Processing of intermediate aqueous solution through ion-exchange resin [450] The permeate collected from the nanofiltration stage using Example Nanofiltration Membrane 6 was used as the intermediate aqueous solution feed for the ion-exchange stage.

[451] Lanxess Lewatit TP 208 was used as the ion-exchange resin.

[452] A peristaltic pump was used to transfer the intermediate aqueous solution feeds from the feed tanks into the columns and the flowrates were controlled by the pump to obtain a velocity of 8 m/hr through the cross-section of the column.

[453] Effluent was collected at an interval of 1 BV (bed volume, the volume of space in chromatography column occupied by resins) and the compositions were monitored by ICP-OES. A breakthrough curve of divalent cations concentration vs. BV was drawn and breakthrough point of divalent cations (where divalent cations can be detected in the permeate) was be determined.

[454] A working cycle was deemed finished once the breakthrough point of divalent cations was reached and the resins were regenerated using 7.5% HCI and 4% NaOH solution before the second working cycle started.
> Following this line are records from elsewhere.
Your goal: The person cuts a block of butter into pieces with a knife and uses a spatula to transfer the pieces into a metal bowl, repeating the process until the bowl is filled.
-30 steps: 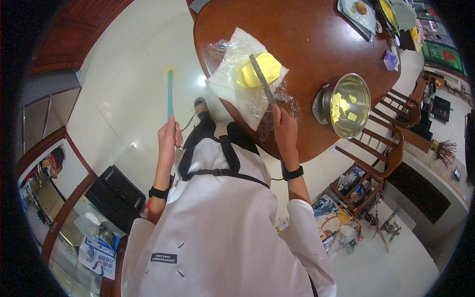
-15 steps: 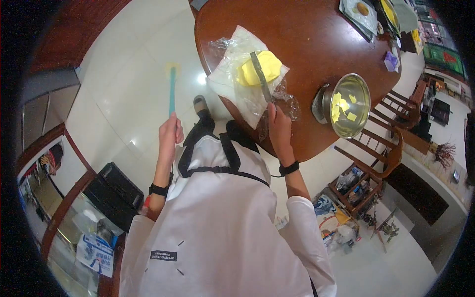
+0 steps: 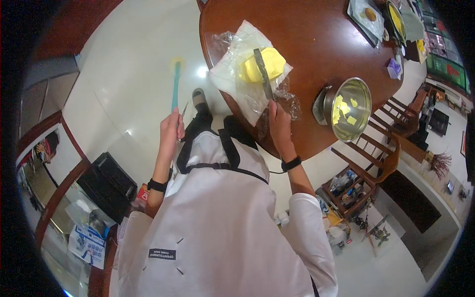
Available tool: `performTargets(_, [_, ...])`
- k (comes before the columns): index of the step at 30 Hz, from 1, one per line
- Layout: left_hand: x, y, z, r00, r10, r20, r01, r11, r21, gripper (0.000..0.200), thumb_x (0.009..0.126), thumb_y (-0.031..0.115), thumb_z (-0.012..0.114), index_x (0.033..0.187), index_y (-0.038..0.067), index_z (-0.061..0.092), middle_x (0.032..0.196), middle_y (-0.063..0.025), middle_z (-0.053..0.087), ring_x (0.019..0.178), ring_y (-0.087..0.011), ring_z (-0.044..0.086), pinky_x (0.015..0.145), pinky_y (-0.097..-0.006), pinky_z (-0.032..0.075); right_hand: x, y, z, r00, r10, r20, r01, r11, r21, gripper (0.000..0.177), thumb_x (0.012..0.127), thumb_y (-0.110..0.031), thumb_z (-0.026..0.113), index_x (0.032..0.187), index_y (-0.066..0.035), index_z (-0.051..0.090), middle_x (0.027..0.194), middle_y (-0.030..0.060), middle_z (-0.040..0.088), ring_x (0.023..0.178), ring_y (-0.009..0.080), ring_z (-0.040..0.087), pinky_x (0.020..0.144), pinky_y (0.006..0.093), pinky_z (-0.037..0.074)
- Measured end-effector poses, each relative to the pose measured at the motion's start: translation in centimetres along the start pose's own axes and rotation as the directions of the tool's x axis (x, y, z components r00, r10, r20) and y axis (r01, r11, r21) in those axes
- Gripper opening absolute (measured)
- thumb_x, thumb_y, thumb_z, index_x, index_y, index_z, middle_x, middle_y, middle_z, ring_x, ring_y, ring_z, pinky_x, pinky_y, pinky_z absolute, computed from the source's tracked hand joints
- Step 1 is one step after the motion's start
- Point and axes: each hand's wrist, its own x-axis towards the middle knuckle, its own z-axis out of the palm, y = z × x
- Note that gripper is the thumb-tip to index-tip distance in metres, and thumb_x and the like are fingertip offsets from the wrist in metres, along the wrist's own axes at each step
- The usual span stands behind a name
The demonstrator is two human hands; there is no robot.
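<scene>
The right hand (image 3: pixel 279 121) has edged the knife (image 3: pixel 263 74) slightly farther across the butter (image 3: pixel 275 61).

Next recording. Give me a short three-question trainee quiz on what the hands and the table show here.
1. The left hand holds: A) a teal spatula B) a fork C) a cup.
2. True or false: the metal bowl is empty.
3. What tool does the right hand hold across the butter block?

Key: 1 A. 2 False, it holds yellow pieces. 3 A knife.
</scene>
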Motion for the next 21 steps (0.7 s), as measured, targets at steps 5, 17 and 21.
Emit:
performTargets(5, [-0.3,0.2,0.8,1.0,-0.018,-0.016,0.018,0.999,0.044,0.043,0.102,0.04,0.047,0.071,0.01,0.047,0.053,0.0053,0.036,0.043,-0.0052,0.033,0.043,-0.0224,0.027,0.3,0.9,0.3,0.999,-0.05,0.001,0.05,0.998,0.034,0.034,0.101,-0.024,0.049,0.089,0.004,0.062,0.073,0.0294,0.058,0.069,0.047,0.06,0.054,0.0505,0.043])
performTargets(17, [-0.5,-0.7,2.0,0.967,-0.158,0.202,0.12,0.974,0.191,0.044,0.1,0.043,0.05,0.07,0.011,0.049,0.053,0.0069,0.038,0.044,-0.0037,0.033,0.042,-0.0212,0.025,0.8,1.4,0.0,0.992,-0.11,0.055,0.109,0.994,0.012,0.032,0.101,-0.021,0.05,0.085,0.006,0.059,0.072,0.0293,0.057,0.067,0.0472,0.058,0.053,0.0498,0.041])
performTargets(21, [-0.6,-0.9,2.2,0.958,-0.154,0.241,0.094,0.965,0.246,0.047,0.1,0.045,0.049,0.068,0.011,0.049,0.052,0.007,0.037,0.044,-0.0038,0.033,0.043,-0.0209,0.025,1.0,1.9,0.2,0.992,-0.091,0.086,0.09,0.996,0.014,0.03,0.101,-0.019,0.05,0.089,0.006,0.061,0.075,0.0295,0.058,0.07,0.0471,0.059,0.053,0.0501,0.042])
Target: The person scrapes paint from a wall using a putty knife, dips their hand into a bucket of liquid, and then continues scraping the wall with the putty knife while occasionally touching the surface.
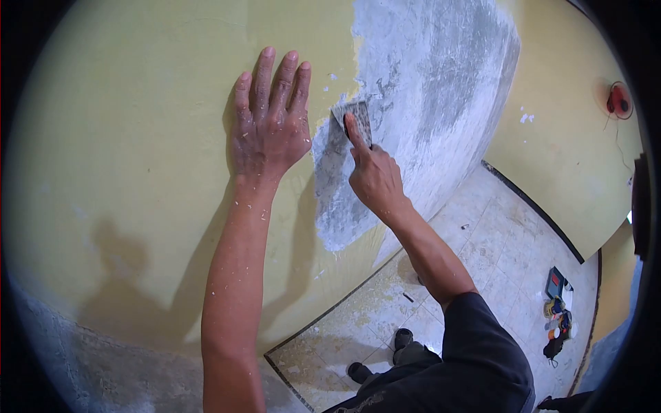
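My left hand point(270, 124) lies flat against the yellow painted wall point(165, 138), its fingers stretched upward and dotted with paint flakes. To its right, my right hand point(375, 175) grips a putty knife point(358, 113), with the index finger laid along the blade. The handle is hidden inside my fist. The blade's wide edge meets the ragged border where yellow paint gives way to a bare grey patch point(441, 89). Small pale chips of paint cling to my left forearm.
Paint flakes are scattered over the tiled floor point(482, 241) below. Tools and containers point(559, 313) lie on the floor at the right. A red fan point(619, 100) is at the far right wall, its cord hanging down. Dark shoes point(403, 337) show under me.
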Tool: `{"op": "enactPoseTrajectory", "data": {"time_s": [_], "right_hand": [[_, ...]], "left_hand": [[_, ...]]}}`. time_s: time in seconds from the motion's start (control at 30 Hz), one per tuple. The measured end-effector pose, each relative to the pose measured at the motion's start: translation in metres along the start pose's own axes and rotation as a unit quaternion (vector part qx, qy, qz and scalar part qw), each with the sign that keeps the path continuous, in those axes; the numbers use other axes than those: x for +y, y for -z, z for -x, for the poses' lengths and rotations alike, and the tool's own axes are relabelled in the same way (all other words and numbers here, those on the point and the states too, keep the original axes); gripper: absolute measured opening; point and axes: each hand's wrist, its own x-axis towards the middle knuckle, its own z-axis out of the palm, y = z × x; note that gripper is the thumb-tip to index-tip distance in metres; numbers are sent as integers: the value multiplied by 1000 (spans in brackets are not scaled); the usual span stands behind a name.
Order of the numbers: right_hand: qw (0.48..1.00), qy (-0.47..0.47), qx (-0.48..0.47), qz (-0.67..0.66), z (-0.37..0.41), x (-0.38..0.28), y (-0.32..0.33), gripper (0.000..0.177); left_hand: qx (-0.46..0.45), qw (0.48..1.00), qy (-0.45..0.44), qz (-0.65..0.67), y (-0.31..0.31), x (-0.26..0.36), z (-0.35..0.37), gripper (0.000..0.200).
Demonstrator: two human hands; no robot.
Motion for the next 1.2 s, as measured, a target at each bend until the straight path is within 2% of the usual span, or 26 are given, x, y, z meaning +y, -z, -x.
{"op": "enactPoseTrajectory", "data": {"time_s": [0.1,0.2,0.23,0.3,0.4,0.5,0.63,0.7,0.83,0.93,1.17,1.2], "right_hand": [[999,15,28,19,10,4,-11,75],[997,-1,-61,47,16,1,-1,75],[997,-2,-58,47,12,-1,6,75],[992,-20,-115,46,13,-3,14,90],[998,-9,-59,-5,14,-5,-4,87],[1000,-7,-26,-14,-6,-15,11,83],[1000,4,-27,3,6,-6,2,79],[997,-15,-72,5,12,-8,1,81],[999,4,-43,4,5,-9,8,90],[997,0,-77,4,22,-3,-9,89],[998,22,-52,-6,13,-7,5,89],[997,17,-80,8,18,-4,-1,89]], "left_hand": [[0,1000,1,7,1,0,0,49],[1,1000,2,1,0,0,0,49],[4,1000,1,1,-1,0,-2,49],[-3,1000,2,-1,0,1,0,50],[-2,1000,4,4,1,1,0,51],[0,1000,8,24,-1,1,0,51],[-6,1000,8,13,2,0,0,52],[-12,1000,4,23,2,0,0,53],[-15,1000,2,20,1,1,1,52],[-10,1000,1,24,4,0,-1,52],[-16,1000,0,26,4,1,1,53],[-18,1000,-2,19,4,1,0,53]]}}
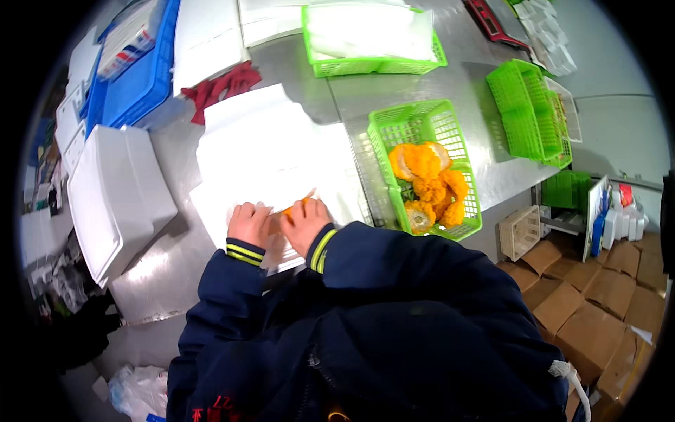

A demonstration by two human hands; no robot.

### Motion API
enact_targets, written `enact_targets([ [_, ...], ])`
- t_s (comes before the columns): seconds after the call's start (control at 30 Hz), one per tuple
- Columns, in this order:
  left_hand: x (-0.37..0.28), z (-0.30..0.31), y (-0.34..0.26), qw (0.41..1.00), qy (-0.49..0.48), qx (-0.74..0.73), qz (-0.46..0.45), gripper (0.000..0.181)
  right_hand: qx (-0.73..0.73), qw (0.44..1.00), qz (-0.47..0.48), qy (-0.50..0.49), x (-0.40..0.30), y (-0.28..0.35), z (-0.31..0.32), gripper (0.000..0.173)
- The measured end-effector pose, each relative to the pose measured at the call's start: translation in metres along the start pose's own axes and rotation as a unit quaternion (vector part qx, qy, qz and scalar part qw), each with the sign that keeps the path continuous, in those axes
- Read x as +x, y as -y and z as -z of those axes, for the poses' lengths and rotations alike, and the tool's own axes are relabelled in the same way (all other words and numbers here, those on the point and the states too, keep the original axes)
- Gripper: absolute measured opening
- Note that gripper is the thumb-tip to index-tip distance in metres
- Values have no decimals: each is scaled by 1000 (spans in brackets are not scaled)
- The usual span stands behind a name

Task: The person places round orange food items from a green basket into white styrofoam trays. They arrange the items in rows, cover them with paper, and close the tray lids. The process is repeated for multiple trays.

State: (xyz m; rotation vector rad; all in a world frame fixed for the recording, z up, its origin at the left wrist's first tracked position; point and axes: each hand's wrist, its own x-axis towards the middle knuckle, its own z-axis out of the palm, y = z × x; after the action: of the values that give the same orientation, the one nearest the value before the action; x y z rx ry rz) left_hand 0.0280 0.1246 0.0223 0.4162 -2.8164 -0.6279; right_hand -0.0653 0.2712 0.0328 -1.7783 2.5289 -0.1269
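A stack of white sheets [274, 140], apparently paper, is spread on the steel table before me. Over its near edge, my left hand [249, 223] has its fingers curled on a crumpled, thin white sheet [259, 204]. Close beside it, my right hand [304, 224] bends over a small orange piece [289, 210], mostly covered by the fingers. Both thumbs are hard to make out. To the right stands a green plastic basket [387, 158] with several knobbly, cauliflower-like orange pieces [428, 176] in it, some showing pale cut faces.
A white foam box [118, 195] stands left on the steel table [153, 285], near a blue tray [132, 92] and a dark red cloth [224, 87]. Green baskets [522, 111] and a red scale [493, 24] are at right. Cardboard boxes [596, 316] cover the floor.
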Motion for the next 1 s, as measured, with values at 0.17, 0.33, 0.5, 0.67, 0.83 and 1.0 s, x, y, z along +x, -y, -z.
enact_targets([
  [0.17,8,-2,-1,999,20,-16,34,9,4,997,-30,65,15,-4,-12,33],
  [0.33,21,30,2,965,77,-116,223,10,223,964,-8,147,12,-20,57,50],
  [0.5,94,87,20,923,-77,-294,237,9,375,906,2,-196,-44,-118,81,66],
  [0.67,191,94,79,914,-286,-232,168,20,55,928,-369,7,-108,-207,52,69],
  [0.83,170,59,131,974,-169,-70,132,51,61,976,-139,-158,-73,-155,53,55],
  [1.0,87,52,38,990,-106,-58,71,21,304,947,73,-74,21,-51,24,49],
])
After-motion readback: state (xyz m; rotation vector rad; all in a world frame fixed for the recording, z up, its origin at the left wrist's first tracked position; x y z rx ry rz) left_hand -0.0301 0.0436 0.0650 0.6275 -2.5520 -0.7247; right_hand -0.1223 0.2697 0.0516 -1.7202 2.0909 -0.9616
[455] Once a suitable amount of permeate was collected, ICP-OES was used for ion concentration determinations and rejection calculations. In the product aqueous solution obtained from the effluent at least 99% of the divalent ions were removed with the effluent mainly consisting of monovalent ions.

[456] The results show that Ca concentration in the ion exchange effluent is reduced to <3ppm while Li concentration is maintained at substantially the same level (270 ppm) compared with the ion exchange influent. The ratio of concentration between Ca and Li in the product aqueous solution was further reduced to 0.01 (Table 1 and Figure 11).

Table 1 - Results

[457] All of the features disclosed in this specification (including any accompanying claims, abstract and drawings), and/or all of the steps of any method or process so disclosed, may be combined in any combination, except combinations where at least some of such features and/or steps are mutually exclusive. [458] Each feature disclosed in this specification (including any accompanying claims, abstract and drawings) may be replaced by alternative features serving the same, equivalent or similar purpose, unless expressly stated otherwise. Thus, unless expressly stated otherwise, each feature disclosed is one example only of a generic series of equivalent or similar features.

[459] The invention is not restricted to the details of the foregoing embodiment(s). The invention extends to any novel one, or any novel combination, of the features disclosed in this specification (including any accompanying claims, abstract and drawings), or to any novel one, or any novel combination, of the steps of any method or process so disclosed.